• Problem to work on
Retype, word for word, every line of the records below starting at the one that contains "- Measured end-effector" and ending at the one that contains "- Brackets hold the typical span"; include both of those lines and nothing more.
START Raw data
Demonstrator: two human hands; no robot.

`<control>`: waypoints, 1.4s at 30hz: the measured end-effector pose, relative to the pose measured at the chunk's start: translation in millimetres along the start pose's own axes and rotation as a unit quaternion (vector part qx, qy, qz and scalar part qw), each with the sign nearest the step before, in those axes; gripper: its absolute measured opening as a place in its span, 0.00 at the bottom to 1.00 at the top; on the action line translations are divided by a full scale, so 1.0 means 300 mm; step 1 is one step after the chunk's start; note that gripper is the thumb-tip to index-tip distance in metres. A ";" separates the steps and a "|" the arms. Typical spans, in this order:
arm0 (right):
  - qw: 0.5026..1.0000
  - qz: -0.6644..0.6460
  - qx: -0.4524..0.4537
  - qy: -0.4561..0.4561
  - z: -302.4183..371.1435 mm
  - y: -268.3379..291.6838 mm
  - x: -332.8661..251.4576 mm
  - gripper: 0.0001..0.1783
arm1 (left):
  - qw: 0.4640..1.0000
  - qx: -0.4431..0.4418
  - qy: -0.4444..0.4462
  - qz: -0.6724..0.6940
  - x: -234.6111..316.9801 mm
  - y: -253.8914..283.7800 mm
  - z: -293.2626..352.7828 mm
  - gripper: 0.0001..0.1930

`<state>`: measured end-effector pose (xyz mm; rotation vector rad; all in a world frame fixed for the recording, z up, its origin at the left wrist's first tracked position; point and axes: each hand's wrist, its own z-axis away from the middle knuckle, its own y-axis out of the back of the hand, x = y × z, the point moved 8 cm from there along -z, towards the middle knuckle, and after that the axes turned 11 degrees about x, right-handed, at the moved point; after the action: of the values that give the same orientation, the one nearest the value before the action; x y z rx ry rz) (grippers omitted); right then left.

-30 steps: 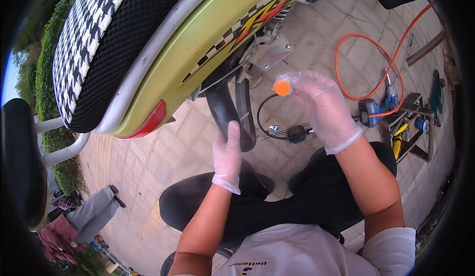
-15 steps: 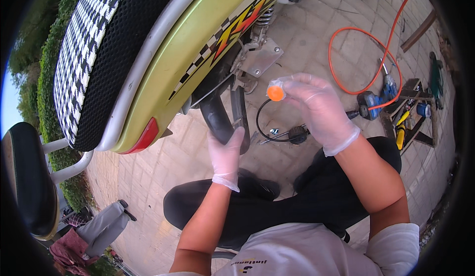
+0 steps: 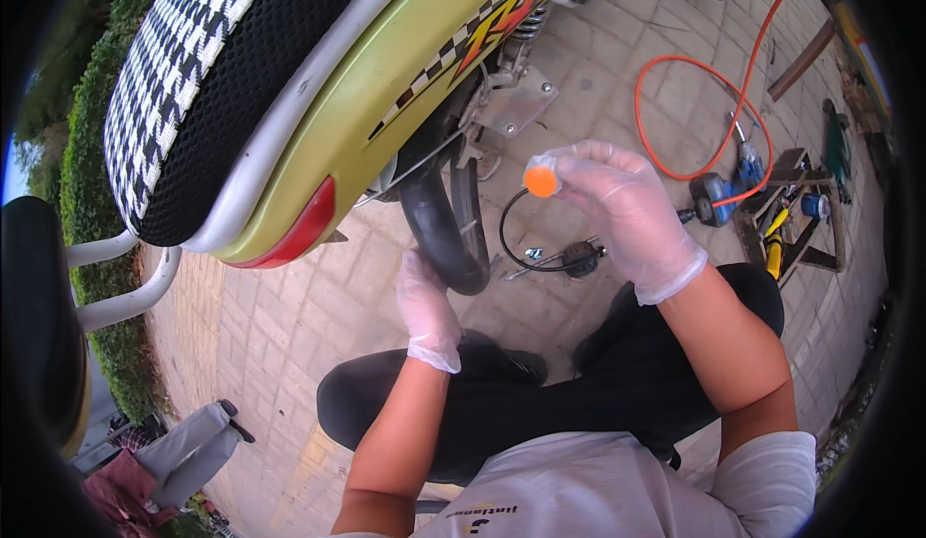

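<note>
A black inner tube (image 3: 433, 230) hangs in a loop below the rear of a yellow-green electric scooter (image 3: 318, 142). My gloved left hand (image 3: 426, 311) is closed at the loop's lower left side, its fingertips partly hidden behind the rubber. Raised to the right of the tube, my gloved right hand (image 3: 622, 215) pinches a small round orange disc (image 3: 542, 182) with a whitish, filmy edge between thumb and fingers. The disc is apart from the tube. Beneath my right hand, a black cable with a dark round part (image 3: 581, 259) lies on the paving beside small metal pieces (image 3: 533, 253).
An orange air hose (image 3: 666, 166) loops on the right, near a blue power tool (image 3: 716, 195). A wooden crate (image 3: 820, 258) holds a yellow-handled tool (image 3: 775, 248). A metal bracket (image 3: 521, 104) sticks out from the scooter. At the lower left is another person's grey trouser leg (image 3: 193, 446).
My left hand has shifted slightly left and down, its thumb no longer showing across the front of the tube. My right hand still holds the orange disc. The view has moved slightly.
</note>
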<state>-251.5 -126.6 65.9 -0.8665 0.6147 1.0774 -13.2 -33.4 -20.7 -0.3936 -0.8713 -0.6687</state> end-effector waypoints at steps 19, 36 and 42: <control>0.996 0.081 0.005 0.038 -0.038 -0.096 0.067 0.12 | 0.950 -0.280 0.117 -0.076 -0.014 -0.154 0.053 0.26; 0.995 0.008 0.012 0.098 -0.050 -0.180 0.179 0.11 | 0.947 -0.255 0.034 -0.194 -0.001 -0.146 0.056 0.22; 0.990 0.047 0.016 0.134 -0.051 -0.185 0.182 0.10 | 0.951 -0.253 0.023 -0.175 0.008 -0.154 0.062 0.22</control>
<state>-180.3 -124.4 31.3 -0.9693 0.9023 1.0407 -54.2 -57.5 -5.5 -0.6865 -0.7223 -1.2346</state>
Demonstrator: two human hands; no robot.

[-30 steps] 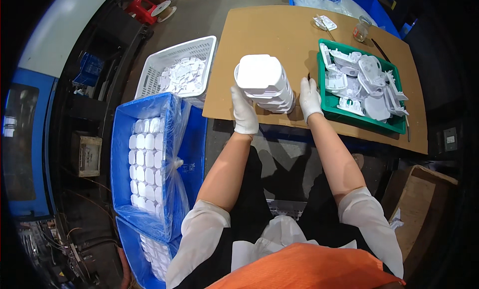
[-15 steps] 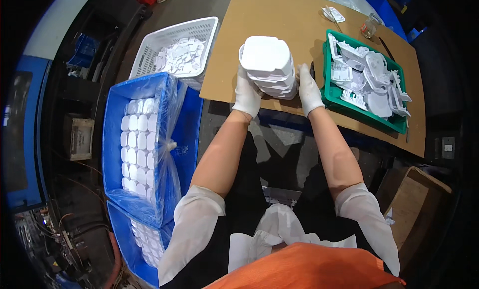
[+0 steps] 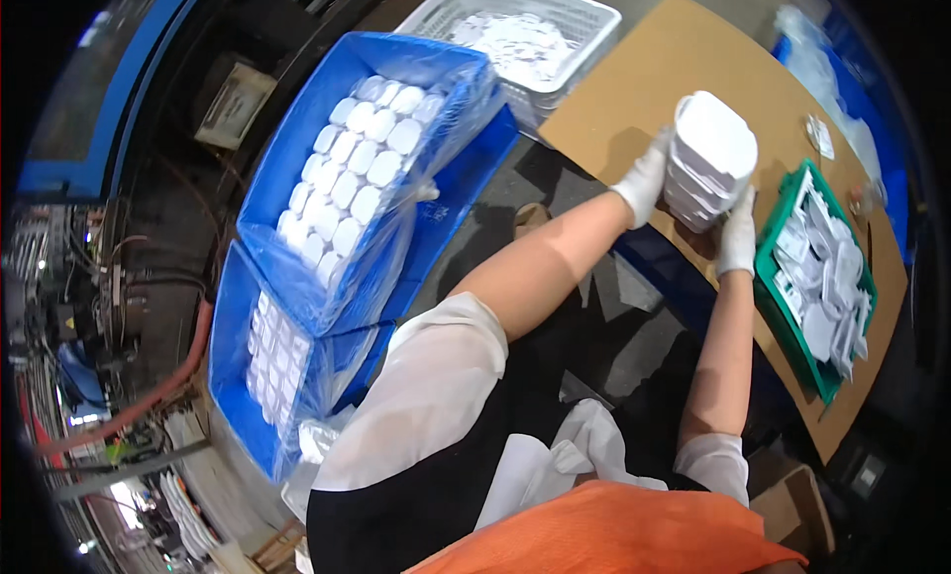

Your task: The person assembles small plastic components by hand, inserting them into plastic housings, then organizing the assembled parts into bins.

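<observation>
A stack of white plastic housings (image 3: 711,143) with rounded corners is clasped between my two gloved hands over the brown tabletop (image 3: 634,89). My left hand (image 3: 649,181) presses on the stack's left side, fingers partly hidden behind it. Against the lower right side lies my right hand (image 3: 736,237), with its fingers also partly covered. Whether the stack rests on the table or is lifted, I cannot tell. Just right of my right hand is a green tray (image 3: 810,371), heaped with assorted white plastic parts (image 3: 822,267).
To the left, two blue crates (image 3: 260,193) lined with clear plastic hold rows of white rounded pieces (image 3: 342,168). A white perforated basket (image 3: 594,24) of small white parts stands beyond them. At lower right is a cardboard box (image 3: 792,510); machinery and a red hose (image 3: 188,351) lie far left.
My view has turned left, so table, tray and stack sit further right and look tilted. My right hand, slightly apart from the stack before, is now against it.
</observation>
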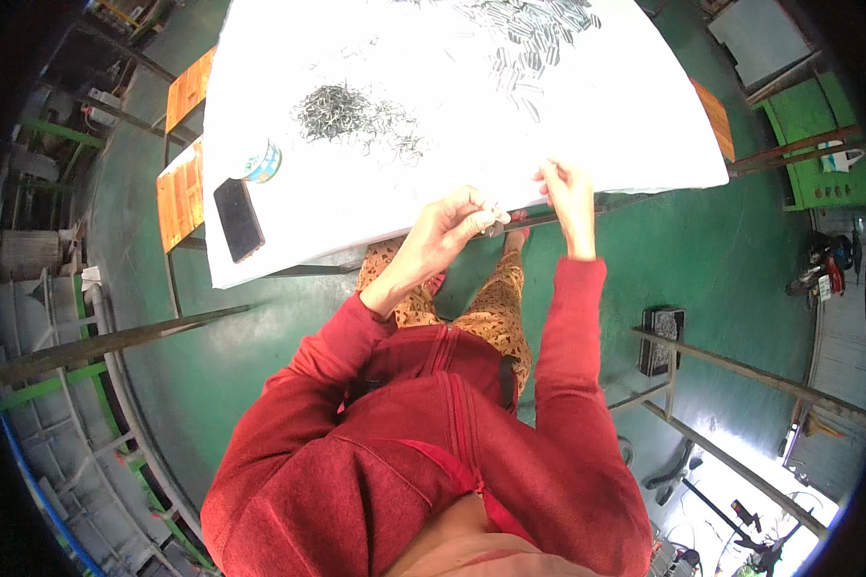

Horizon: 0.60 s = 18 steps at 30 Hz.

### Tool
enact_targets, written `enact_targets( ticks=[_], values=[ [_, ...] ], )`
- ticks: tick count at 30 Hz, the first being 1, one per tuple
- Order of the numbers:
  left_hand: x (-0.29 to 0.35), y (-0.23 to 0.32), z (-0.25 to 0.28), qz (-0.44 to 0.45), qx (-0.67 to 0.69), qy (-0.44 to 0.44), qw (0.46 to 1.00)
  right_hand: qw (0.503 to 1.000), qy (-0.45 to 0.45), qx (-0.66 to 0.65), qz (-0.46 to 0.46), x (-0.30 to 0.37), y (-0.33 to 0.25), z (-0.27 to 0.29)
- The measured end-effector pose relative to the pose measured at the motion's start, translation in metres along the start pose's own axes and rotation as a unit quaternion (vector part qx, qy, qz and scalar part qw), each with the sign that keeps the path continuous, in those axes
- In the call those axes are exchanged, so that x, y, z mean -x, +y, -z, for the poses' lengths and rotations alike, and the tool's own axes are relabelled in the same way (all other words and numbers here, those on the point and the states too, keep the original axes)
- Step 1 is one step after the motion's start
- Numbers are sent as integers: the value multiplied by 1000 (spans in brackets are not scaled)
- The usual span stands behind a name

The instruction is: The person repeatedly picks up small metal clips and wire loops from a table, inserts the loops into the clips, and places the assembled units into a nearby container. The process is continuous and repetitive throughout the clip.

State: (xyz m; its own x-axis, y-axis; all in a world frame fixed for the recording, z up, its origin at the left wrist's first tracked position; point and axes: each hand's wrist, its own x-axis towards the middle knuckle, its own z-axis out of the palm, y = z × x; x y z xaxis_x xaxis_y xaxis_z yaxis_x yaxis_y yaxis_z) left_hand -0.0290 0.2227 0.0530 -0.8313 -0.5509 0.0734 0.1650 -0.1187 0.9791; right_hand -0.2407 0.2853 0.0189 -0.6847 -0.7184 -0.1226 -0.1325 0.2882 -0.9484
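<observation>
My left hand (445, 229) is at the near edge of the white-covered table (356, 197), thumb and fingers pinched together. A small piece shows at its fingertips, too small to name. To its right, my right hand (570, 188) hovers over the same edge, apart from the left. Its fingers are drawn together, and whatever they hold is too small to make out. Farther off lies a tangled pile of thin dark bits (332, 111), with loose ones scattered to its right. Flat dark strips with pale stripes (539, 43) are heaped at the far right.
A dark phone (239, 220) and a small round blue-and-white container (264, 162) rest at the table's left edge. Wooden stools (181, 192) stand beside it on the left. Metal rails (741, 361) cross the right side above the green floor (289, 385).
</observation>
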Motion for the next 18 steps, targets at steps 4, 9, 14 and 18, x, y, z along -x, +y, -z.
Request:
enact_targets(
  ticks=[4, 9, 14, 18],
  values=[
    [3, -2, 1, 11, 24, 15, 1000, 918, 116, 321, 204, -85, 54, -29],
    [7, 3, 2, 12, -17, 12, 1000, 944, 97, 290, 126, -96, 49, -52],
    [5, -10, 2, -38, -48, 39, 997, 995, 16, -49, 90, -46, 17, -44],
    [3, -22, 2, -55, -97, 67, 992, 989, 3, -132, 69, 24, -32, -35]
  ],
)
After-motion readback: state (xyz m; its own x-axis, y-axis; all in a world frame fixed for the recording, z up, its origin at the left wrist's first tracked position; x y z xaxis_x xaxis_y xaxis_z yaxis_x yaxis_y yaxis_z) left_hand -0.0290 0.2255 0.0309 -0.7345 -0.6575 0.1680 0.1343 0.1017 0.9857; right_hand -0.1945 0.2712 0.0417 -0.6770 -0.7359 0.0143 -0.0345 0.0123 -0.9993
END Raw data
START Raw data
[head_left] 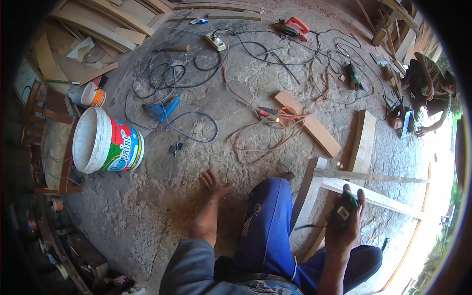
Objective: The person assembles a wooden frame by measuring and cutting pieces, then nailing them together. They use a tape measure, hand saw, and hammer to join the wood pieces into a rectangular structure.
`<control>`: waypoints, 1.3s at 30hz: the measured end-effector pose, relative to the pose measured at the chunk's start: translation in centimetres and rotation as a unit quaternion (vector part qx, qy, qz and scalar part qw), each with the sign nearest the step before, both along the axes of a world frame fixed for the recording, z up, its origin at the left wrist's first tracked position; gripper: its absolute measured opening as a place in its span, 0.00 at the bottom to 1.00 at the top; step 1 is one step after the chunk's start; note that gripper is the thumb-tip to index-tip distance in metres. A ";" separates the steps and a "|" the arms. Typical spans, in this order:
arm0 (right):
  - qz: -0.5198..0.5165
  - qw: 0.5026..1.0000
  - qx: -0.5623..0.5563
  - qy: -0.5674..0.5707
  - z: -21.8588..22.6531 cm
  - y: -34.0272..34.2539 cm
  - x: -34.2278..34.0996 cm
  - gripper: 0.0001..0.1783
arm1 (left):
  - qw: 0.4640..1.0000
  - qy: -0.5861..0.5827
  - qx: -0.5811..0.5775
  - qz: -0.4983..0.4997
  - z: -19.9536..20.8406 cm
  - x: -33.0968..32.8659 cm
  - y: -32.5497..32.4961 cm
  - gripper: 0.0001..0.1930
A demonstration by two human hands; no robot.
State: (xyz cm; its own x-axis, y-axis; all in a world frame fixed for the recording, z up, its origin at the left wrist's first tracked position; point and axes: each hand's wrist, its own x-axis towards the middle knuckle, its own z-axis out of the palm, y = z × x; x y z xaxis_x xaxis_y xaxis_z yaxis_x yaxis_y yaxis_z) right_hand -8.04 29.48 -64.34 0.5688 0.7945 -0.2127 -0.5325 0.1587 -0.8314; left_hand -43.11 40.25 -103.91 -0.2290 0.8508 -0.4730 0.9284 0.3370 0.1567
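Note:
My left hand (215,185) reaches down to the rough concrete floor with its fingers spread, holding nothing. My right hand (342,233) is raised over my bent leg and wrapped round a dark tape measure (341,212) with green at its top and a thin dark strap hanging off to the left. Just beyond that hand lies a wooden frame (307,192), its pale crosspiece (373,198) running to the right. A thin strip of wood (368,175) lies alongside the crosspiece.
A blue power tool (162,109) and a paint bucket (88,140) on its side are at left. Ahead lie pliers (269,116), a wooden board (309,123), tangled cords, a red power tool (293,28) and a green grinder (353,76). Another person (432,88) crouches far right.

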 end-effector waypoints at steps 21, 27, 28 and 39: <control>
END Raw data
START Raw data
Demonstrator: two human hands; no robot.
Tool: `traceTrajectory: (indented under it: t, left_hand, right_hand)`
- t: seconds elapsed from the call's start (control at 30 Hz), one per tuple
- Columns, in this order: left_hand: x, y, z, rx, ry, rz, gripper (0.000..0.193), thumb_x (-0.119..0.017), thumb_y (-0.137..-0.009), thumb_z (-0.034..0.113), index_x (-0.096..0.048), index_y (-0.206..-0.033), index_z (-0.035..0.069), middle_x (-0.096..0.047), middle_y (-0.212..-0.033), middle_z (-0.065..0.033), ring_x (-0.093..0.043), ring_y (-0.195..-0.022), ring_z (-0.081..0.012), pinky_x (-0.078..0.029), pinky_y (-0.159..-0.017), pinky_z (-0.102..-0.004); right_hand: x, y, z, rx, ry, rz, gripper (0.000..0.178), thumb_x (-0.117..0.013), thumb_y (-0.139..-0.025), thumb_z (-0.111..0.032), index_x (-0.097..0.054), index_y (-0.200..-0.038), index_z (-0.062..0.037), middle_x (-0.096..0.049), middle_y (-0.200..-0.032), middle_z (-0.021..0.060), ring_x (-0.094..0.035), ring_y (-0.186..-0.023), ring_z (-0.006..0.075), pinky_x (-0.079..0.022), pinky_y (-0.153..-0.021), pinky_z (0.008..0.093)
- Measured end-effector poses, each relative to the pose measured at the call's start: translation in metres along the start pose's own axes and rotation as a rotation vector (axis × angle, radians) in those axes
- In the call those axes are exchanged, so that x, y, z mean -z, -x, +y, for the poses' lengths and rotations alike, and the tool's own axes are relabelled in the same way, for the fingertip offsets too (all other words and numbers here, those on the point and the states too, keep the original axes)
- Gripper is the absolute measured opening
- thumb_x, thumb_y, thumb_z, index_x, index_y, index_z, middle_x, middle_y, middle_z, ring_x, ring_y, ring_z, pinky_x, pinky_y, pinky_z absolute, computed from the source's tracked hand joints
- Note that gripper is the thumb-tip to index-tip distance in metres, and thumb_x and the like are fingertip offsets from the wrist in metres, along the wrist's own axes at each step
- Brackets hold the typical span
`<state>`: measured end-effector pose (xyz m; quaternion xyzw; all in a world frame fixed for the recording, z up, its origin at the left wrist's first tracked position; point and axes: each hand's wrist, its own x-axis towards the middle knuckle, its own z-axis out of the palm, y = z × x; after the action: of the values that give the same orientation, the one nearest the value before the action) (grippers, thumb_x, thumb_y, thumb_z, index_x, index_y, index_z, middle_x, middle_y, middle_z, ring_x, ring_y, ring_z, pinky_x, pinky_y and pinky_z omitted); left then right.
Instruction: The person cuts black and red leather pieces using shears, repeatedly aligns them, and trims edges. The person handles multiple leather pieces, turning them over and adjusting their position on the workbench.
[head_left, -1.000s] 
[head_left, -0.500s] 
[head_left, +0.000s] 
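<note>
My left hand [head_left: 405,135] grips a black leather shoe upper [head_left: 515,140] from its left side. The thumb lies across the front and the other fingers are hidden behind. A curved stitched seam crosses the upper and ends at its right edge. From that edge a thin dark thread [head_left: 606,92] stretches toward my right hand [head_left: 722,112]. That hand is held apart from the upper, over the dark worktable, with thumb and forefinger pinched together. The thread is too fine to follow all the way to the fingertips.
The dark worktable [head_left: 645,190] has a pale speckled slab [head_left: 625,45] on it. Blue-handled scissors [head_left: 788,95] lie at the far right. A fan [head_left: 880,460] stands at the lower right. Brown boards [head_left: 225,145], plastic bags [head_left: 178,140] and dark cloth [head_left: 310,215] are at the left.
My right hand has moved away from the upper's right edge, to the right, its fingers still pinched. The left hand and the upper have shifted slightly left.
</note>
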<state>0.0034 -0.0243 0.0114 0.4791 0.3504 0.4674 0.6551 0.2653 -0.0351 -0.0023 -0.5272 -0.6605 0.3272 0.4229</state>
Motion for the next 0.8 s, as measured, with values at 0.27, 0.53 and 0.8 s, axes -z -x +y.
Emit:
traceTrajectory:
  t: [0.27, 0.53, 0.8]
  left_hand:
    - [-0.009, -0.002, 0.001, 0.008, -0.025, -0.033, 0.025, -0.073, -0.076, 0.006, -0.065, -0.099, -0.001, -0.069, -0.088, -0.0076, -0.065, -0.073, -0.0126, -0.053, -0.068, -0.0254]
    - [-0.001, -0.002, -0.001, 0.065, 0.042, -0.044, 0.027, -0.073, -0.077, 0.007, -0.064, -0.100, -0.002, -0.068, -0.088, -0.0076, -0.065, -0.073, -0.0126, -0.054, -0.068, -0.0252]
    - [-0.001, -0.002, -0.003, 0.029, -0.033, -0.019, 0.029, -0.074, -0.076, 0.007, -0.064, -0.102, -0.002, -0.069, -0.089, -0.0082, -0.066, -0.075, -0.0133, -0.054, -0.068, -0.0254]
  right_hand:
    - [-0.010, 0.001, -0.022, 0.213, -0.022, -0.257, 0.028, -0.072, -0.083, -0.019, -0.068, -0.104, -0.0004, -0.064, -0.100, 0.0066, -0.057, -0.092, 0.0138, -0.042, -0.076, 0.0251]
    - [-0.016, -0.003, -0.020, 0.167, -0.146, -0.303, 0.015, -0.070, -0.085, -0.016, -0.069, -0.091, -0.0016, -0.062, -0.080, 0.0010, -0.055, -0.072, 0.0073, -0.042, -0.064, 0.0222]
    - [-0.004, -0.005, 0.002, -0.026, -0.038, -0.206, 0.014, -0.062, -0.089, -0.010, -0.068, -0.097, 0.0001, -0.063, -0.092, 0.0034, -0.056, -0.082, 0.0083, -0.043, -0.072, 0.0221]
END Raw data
• Answer to the exercise
- Measured end-effector poses, each relative to the pose measured at the call's start: translation in metres along the start pose's own axes and rotation as a rotation vector (axis × angle, radians) in those axes
- In the call those axes are exchanged, so that x, y, z mean -z, -x, +y, for the poses' lengths and rotations alike, and the tool's own axes are relabelled in the same way, for the fingertip offsets too (all other words and numbers here, those on the point and the states too, keep the original axes)
- Gripper is the absolute measured opening
- thumb_x, thumb_y, thumb_z, index_x, index_y, index_z, middle_x, middle_y, middle_z, ring_x, ring_y, ring_z, pinky_x, pinky_y, pinky_z absolute, computed from the source's tracked hand joints
- Note that gripper is the thumb-tip to index-tip distance in metres, and thumb_x and the like are fingertip offsets from the wrist in metres, along the wrist's own axes at each step
- Brackets hold the typical span

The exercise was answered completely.